Traffic to https://api.example.com will now be load balanced between the two.

That's it. Truly. When two or more endpoints share a URL, ngrok load-balances between them whether they're running on different machines, environments, networks, or even in different clouds.

Endpoint pools are available on all non-legacy paid plans and you can also try it out on the free tier. On paid plans, it is available at no additional charge to start, but we'll add pricing for it as early as June. Read the Endpoint Pooling documentation to get started.

How ngrok's load balancer works

When two or more endpoints share a URL, ngrok groups them into an Endpoint Pool.
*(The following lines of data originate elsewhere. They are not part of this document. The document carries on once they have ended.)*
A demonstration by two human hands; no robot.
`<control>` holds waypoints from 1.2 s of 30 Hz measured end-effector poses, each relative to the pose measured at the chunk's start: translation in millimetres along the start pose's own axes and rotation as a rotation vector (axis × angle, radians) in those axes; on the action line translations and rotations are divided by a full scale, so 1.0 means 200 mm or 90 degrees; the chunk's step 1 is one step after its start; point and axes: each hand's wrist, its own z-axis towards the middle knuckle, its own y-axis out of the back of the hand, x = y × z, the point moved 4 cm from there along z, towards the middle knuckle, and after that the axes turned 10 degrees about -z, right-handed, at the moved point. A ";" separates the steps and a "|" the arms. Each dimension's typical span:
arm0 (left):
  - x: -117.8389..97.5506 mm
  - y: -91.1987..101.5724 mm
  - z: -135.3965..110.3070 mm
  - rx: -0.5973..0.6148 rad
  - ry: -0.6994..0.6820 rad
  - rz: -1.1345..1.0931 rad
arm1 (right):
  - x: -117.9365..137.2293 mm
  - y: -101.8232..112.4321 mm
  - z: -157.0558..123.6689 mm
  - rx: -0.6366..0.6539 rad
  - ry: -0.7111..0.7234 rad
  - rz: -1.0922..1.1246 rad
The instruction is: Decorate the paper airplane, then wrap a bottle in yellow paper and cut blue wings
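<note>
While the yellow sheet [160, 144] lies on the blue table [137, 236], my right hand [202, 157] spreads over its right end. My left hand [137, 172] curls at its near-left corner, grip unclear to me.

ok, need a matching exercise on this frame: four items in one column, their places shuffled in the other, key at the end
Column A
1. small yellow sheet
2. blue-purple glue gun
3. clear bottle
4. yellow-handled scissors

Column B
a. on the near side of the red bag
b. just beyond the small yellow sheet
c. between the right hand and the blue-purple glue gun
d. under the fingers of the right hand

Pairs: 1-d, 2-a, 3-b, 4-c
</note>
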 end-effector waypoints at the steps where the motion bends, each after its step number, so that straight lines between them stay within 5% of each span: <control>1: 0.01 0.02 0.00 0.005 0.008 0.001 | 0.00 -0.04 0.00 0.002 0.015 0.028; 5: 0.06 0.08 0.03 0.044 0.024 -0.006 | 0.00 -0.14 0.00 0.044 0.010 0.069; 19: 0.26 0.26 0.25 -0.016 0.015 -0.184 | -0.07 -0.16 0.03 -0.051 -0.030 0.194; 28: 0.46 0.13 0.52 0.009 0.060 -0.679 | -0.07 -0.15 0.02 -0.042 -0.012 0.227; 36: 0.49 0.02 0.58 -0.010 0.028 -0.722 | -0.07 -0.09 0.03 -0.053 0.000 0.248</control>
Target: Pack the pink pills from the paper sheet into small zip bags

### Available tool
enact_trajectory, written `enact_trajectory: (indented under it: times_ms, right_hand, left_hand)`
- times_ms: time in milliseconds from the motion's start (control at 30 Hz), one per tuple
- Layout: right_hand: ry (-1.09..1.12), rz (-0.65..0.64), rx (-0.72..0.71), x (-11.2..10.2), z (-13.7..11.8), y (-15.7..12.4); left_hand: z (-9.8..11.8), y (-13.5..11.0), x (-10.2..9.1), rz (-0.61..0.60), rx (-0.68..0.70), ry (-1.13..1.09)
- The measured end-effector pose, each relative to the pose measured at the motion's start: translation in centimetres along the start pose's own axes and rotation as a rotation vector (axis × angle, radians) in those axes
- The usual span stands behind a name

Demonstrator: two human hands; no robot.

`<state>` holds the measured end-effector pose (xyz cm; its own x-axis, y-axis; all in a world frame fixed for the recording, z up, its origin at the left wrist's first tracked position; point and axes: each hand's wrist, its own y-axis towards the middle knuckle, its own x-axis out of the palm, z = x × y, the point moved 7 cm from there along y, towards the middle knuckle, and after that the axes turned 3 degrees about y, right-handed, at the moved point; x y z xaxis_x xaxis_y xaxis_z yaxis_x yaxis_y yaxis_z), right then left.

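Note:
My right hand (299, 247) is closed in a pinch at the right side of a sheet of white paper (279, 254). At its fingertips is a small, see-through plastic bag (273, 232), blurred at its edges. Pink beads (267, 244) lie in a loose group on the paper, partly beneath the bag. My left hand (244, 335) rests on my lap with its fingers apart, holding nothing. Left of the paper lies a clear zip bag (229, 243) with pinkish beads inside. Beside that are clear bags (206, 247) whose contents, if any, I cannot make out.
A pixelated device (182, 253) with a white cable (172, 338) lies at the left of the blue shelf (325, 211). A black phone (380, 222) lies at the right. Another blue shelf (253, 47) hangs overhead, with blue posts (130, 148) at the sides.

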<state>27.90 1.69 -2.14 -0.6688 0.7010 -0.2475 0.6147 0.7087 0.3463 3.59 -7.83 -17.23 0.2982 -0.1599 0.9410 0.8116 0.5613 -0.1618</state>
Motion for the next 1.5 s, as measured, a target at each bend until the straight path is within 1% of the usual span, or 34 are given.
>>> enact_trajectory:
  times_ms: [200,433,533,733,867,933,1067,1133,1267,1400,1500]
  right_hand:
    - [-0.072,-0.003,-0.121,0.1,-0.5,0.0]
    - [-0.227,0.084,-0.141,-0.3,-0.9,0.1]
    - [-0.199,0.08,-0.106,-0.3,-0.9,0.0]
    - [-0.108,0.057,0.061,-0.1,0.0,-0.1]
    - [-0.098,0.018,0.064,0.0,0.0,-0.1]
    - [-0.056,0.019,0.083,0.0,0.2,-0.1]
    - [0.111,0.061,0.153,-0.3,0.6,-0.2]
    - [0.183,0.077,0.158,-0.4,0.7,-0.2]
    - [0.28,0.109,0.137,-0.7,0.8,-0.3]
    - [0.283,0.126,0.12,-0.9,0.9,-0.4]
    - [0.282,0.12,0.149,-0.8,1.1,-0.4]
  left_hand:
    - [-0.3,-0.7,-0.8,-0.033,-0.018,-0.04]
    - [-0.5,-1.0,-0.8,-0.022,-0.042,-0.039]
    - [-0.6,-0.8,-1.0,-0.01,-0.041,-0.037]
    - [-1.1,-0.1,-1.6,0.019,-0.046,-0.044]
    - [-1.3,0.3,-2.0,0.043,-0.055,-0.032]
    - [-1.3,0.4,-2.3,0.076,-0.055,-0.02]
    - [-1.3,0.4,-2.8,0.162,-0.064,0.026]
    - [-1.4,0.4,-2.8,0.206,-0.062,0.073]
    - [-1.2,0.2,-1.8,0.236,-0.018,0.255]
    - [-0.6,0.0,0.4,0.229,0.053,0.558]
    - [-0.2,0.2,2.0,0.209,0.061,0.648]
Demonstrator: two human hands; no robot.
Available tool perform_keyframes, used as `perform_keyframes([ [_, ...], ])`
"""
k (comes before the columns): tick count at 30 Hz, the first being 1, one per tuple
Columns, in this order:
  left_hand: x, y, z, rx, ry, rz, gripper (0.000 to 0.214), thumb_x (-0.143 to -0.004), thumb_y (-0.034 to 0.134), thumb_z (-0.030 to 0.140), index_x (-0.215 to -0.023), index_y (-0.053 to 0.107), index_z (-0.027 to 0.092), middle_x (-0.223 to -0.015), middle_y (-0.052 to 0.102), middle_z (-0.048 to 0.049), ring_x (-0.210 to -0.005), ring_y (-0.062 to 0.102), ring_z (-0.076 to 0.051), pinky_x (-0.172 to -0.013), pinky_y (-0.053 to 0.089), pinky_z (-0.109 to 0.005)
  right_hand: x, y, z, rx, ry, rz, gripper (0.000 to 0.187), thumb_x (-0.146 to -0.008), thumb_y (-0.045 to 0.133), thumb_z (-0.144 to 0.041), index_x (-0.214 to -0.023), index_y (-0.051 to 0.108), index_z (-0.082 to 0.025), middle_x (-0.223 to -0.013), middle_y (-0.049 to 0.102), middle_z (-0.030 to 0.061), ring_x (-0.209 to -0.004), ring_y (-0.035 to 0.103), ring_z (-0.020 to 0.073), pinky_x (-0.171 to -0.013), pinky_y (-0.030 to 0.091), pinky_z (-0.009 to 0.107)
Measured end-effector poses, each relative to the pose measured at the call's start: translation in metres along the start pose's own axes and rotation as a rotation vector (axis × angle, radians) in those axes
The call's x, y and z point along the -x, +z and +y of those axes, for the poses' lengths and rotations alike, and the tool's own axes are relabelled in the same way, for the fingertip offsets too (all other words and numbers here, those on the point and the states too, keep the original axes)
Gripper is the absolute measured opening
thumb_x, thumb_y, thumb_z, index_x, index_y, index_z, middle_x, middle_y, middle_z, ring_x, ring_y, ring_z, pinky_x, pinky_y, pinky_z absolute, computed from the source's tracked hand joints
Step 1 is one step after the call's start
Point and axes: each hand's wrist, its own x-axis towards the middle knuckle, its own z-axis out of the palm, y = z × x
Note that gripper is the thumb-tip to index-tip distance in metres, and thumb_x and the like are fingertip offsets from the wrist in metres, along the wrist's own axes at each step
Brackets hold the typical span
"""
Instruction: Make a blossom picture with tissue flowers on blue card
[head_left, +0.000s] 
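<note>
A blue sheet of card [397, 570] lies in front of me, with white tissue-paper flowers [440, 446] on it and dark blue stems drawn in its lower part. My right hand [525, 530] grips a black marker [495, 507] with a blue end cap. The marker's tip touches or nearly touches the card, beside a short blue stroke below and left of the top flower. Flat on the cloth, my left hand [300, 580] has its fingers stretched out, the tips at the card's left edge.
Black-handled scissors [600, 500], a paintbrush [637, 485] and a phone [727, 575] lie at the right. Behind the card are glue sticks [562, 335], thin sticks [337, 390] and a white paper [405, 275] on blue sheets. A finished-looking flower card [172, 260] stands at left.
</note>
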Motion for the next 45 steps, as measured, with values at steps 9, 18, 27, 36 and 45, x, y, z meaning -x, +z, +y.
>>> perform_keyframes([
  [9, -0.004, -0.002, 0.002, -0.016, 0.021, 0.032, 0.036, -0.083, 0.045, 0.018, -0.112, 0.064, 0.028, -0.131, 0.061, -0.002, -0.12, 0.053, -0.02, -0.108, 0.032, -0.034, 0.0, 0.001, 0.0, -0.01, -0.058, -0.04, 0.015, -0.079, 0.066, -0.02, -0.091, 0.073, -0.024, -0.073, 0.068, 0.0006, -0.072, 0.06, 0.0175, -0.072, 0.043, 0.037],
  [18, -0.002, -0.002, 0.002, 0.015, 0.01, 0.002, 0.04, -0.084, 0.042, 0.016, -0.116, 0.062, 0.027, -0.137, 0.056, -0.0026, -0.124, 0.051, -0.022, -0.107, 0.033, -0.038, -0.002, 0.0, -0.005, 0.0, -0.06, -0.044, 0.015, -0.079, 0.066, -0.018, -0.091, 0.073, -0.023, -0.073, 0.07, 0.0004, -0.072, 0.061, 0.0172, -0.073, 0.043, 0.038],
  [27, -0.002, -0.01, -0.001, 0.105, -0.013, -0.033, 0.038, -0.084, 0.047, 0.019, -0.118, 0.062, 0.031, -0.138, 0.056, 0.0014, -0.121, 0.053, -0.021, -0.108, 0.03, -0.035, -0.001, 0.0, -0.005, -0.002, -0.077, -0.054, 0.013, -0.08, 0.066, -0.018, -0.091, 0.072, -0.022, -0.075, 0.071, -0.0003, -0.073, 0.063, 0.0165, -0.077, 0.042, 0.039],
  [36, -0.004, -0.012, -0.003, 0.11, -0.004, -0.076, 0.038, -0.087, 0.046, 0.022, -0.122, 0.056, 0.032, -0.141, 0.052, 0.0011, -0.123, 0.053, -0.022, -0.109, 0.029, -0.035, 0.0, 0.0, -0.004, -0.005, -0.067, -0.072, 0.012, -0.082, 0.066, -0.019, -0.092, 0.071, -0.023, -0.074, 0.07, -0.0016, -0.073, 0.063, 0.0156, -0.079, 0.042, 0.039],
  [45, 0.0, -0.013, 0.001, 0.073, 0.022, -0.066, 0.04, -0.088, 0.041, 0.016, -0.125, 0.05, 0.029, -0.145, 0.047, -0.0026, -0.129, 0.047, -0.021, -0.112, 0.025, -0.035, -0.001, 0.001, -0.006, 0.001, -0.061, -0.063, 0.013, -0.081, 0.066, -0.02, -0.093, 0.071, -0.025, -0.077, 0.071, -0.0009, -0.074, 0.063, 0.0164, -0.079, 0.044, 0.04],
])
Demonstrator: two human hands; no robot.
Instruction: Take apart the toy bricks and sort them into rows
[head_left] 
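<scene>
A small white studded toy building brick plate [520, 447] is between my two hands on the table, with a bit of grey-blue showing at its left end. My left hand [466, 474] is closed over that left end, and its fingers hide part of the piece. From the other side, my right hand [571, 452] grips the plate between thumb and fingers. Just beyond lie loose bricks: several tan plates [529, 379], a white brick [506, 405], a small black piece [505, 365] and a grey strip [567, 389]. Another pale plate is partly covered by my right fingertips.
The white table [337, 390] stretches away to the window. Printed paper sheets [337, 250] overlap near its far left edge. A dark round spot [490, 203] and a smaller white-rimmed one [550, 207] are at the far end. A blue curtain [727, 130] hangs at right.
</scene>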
Traffic to the URL of the Endpoint pool is balanced equally among the constituent endpoints via random distribution. Endpoints are automatically added to the pool they come online and removed from the pool as they go offline.

Don’t worry if you don’t want your endpoints to pool. Pooling is disabled by default and endpoints must “enable pooling” to be pooled together. If an existing endpoint has pooling disabled and a new endpoint is created with pooling enabled (or vice-versa), the new endpoint will fail to create.

Endpoint pooling is supported for all endpoints.

You can pool cloud and agent endpoints, including agent endpoints started via different mechanisms (CLI, SDK, k8s operator).
You can pool endpoints with any binding, that includes internal endpoints.
You can pool endpoints of all protocols. Traffic to HTTP/S endpoints is balanced at layer 7 (on a per request basis) and traffic to TCP and TLS endpoints is balanced at layer 4 (on a per connection basis).

Lastly, endpoints with different Traffic Policies can be pooled together. Traffic is balanced to an endpoint in the pool first and then its Traffic Policy rules are applied.

Balance across multi-cluster, multicloud, and hybrid environments

Today’s cloud-native workloads often span multiple clusters, container runtimes, networks and even clouds, but existing load balancers are limited to balancing only within a single cluster or a single network.

We designed Endpoint Pools so that you can balance across endpoints that are running on different networks, regions and cloud providers. You can even balance across cloud infrastructure and your own hardware. Host one replica in your office's server closet, another on a Droplet in Frankfurt, and a half-dozen in us-east-1.

If you’re running Kubernetes, it’s as easy as installing the ngrok Kubernetes Operator and applying the exact same Ingress or Gateway manifest in every cluster you want to balance between.

apiVersion: networking.k8s.io/v1
kind: Ingress
metadata:
  name: demo-k3d
  namespace: demo
  annotations:
    k8s.ngrok.com/pooling-enabled: "true"
spec:
  ingressClassName: ngrok
  rules:
    - host: api.example.com
      http:
        paths:
          - path: /
            pathType: Prefix
            backend:
              service:
                name: hello-world
                port:
                  number: 80

kubectl apply -f ingress.yml --context eks-us-east-1
kubectl apply -f ingress.yml --context lke-eu-west
kubectl apply -f ingress.yml --context k3d

And just like that, ngrok load balances incoming requests among all these endpoints in the same pool—your multi-cluster and multicloud networking is done and dusted.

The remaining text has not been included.